The recent command changes at the top of the Confederate Army of Tennessee seemed to have settled down. After Braxton Bragg had come General William J. Hardee; replacing Hardee now was General Joseph Eggleston Johnston. As he settled into the intricacies of his new office there was the expected bureaucratic tangle of orders, requisitions and paperwork of all sorts to be gone through. At the top of the pile was the obligatory letter from his President, Jefferson Finis Davis. To call it a letter of congratulations, under the circumstances, would not be quite correct, but not yet was it a missive of condolence. “The difficulties of your new position,” Davis wrote, “are realized, and the Government will make every possible effort to aid you...” What Davis did not need to write, because Johnston, like every other Confederate commander, already knew it, was that there was precious little that Richmond could do to aid the effort in the West. The effort of sending Longstreet’s corps of the Army of Northern Virginia to Tennessee had, in the end, been a failure.

The steamer Antonica ran aground on Frying Pan Shoals, North Carolina, attempting to run the blockade. Boat crews from the USS Governor Buckingham, under Acting Lieutenant William G. Saltonstall, captured her crew but were unable to get the steamer off. Rear Admiral Samuel Phillips Lee noted: "She will be a total loss..." Antonica had formerly run the blockade a number of times under British registry and the name of Herald, "...carrying from 1,000 to 1,200 bales of cotton at a time."
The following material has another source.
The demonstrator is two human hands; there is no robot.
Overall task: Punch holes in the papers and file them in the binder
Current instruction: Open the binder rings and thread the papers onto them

The USS Connecticut, under Commander John Jay Almy, seized the British blockade running schooner Sallie with a cargo of salt off Frying Pan Shoals, North Carolina. Almy would eventually become a U.S. Navy Rear Admiral and hold the record for the longest period of seagoing service-27 years, 10 months.

The Third Wisconsin cavalry returned to Fort Smith, Arkansas, from a successful reconnaissance southward. They were within five miles of the Red River, but finding that the Rebels had changed position since last advices, they were unable to proceed further. Their return was a constant skirmish for over one hundred miles, strong bodies of the enemy being posted at all the crossroads to intercept them. They, however, cut their way through. In some places they evaded the enemy by taking blind mountain passes. Their loss was small.

Mrs. Anne Johnston, of Cincinnati, Ohio, was tried at Nashville, Tennessee, before the Military Committee, for acting as a Confederate spy and smuggling saddles and harness from Cincinnati into the Rebel lines. The articles were packed in barrels, purporting to contain bacon, for the shipment of which permits had been regularly obtained.

The schooner USS Fox, Acting Master George Ashbury in charge, tender to the United States flagship San Jacinto and assigned to the East-Gulf squadron, destroyed in the Suwanee River, Florida, a Rebel steamer, supposed to be the Little Leila, formerly the Paw-Paw, and before that the Flushing. She was set fire to by a boat's crew belonging to the Fox. The Fox then captured the steamer Powerful at the mouth of the Suwannee River. The steamer had been abandoned by her crew on the approach of the Union ship, and, unable to stop a serious leak, Ashbury ordered the blockade runner destroyed.
Posted by BadLeroyDawg
Member since Aug 2013
848 posts
Posted on 12/20/13 at 6:21 pm to
Monday, 21 December 1863

Warfare in wintertime was relatively rare, due in large part to the ease with which inclement weather could make movement of large forces impossible. Common sense on the other hand required continual patrols around the areas where the forces were encamped, lest a combination of good weather, good luck and ignorance of military custom cause somebody to sneak up on one another. When patrols from one side ran into parties from the other, hostilities might be undertaken, but were regarded as of little account. Most such activities appeared to be going on in Tennessee, where encounters are recorded as happening in and around Cleveland and Charleston, as the East Tennessee and Georgia Railroad bridge was here vitally connecting Knoxville and Chattanooga, as well as skirmishing near Fayette, Mississippi.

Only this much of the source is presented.